Ah come on, whatever way you look at it, he’s personally made an obscene amount of money akin to a football agent transferring a top footballer. It’s a shocking misuse of public funds
And if there wasn’t an economic incentive for him he probably wouldn’t have stopped doing whatever he was doing before the pandemic in order to do this.
 
New press release from Pfizer after gathering more data from the Phase III: https://www.pfizer.com/news/press-r...ntech-conclude-phase-3-study-covid-19-vaccine

Summary:
  • Primary efficacy analysis demonstrates BNT162b2 to be 95% effective against COVID-19 beginning 28 days after the first dose;170 confirmed cases of COVID-19 were evaluated, with 162 observed in the placebo group versus 8 in the vaccine group
  • Efficacy was consistent across age, gender, race and ethnicity demographics; observed efficacy in adults over 65 years of age was over 94%
  • Safety data milestone required by U.S. Food and Drug Administration (FDA) for Emergency Use Authorization (EUA) has been achieved
  • Data demonstrate vaccine was well tolerated across all populations with over 43,000 participants enrolled; no serious safety concerns observed; the only Grade 3 adverse event greater than 2% in frequency was fatigue at 3.8% and headache at 2.0%
  • Companies plan to submit within days to the FDA for EUA and share data with other regulatory agencies around the globe
  • The companies expect to produce globally up to 50 million vaccine doses in 2020 and up to 1.3 billion doses by the end of 2021
  • Pfizer is confident in its vast experience, expertise and existing cold-chain infrastructure to distribute the vaccine around the world
Good news about efficacy in over 65s especially. Hope they hurry up and publish their results. Ten cases of severe covid observied in the trial; 9 in placebo group, 1 in the vaccine group.
 
Secondary school my fiance teaches in seems to be feeling the effects now.

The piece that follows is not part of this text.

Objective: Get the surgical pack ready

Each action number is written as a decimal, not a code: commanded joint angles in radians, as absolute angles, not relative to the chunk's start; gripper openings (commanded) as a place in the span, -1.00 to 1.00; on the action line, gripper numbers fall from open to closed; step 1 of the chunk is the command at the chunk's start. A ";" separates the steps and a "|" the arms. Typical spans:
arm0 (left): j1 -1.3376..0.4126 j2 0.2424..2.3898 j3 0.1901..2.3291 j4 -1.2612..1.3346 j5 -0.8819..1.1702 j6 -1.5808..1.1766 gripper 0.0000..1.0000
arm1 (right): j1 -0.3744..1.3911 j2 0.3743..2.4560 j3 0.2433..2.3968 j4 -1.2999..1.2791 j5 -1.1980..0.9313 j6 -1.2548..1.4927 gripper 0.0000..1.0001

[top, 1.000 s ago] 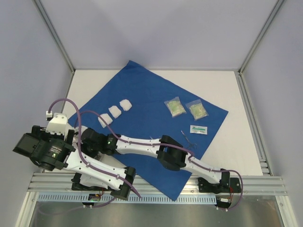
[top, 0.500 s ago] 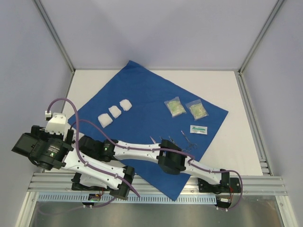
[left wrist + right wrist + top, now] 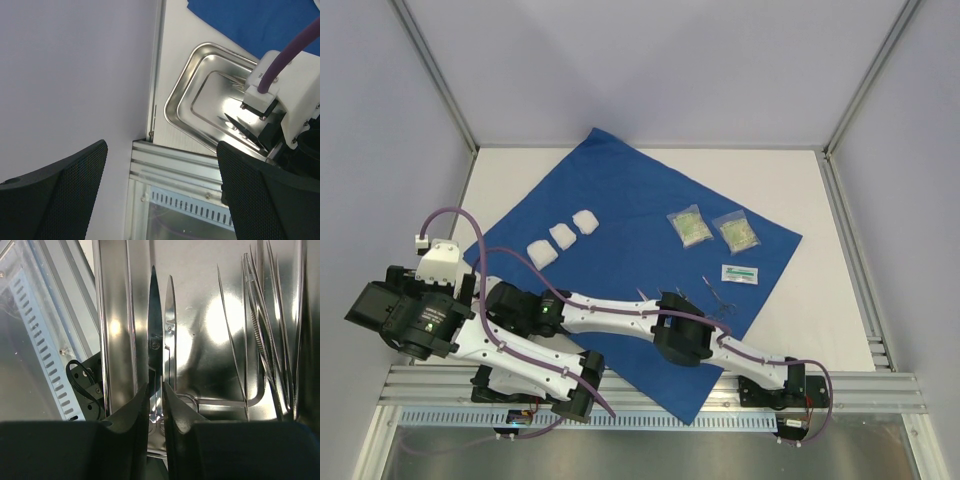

Huge chunks of year groups being sent home as well as teachers. She's just been asked to head home after being in contact with a colleague who has tested positive. Asked to take a same day test, decent chance we'll be in the flat for the next couple of weeks.
 
New press release from Pfizer after gathering more data from the Phase III: https://www.pfizer.com/news/press-r...ntech-conclude-phase-3-study-covid-19-vaccine

Summary:
  • Primary efficacy analysis demonstrates BNT162b2 to be 95% effective against COVID-19 beginning 28 days after the first dose;170 confirmed cases of COVID-19 were evaluated, with 162 observed in the placebo group versus 8 in the vaccine group
  • Efficacy was consistent across age, gender, race and ethnicity demographics; observed efficacy in adults over 65 years of age was over 94%
  • Safety data milestone required by U.S. Food and Drug Administration (FDA) for Emergency Use Authorization (EUA) has been achieved
  • Data demonstrate vaccine was well tolerated across all populations with over 43,000 participants enrolled; no serious safety concerns observed; the only Grade 3 adverse event greater than 2% in frequency was fatigue at 3.8% and headache at 2.0%
  • Companies plan to submit within days to the FDA for EUA and share data with other regulatory agencies around the globe
  • The companies expect to produce globally up to 50 million vaccine doses in 2020 and up to 1.3 billion doses by the end of 2021
  • Pfizer is confident in its vast experience, expertise and existing cold-chain infrastructure to distribute the vaccine around the world
Good news about efficacy in over 65s especially. Hope they hurry up and publish their results. Ten cases of severe covid observied in the trial; 9 in placebo group, 1 in the vaccine group.
Terrific news and seeing it expressed as 8 v 162 somehow makes the story feel even better :D

It's still early days of course, and this is based on people who were only recently vaccinated (so we don't know how long the immunity lasts) but it still starts to give some reassurance that there will be a vaccine that works and we just need to look after ourselves and each other until we get there.
 
Nope, it's 14 days from last contact with the positive case
Still seems like a weird burn to me. If it's 14 days from the day you last came into contact with someone who tested positive all that means is that 5 days ago she met someone who was later tested positive.. but no one knows if that person tested positive 5 days ago, yesterday or just 10 minutes ago, right?
 
New press release from Pfizer after gathering more data from the Phase III: https://www.pfizer.com/news/press-r...ntech-conclude-phase-3-study-covid-19-vaccine

Summary:
  • Primary efficacy analysis demonstrates BNT162b2 to be 95% effective against COVID-19 beginning 28 days after the first dose;170 confirmed cases of COVID-19 were evaluated, with 162 observed in the placebo group versus 8 in the vaccine group
  • Efficacy was consistent across age, gender, race and ethnicity demographics; observed efficacy in adults over 65 years of age was over 94%
  • Safety data milestone required by U.S. Food and Drug Administration (FDA) for Emergency Use Authorization (EUA) has been achieved
  • Data demonstrate vaccine was well tolerated across all populations with over 43,000 participants enrolled; no serious safety concerns observed; the only Grade 3 adverse event greater than 2% in frequency was fatigue at 3.8% and headache at 2.0%
  • Companies plan to submit within days to the FDA for EUA and share data with other regulatory agencies around the globe
  • The companies expect to produce globally up to 50 million vaccine doses in 2020 and up to 1.3 billion doses by the end of 2021
  • Pfizer is confident in its vast experience, expertise and existing cold-chain infrastructure to distribute the vaccine around the world
Good news about efficacy in over 65s especially. Hope they hurry up and publish their results. Ten cases of severe covid observied in the trial; 9 in placebo group, 1 in the vaccine group.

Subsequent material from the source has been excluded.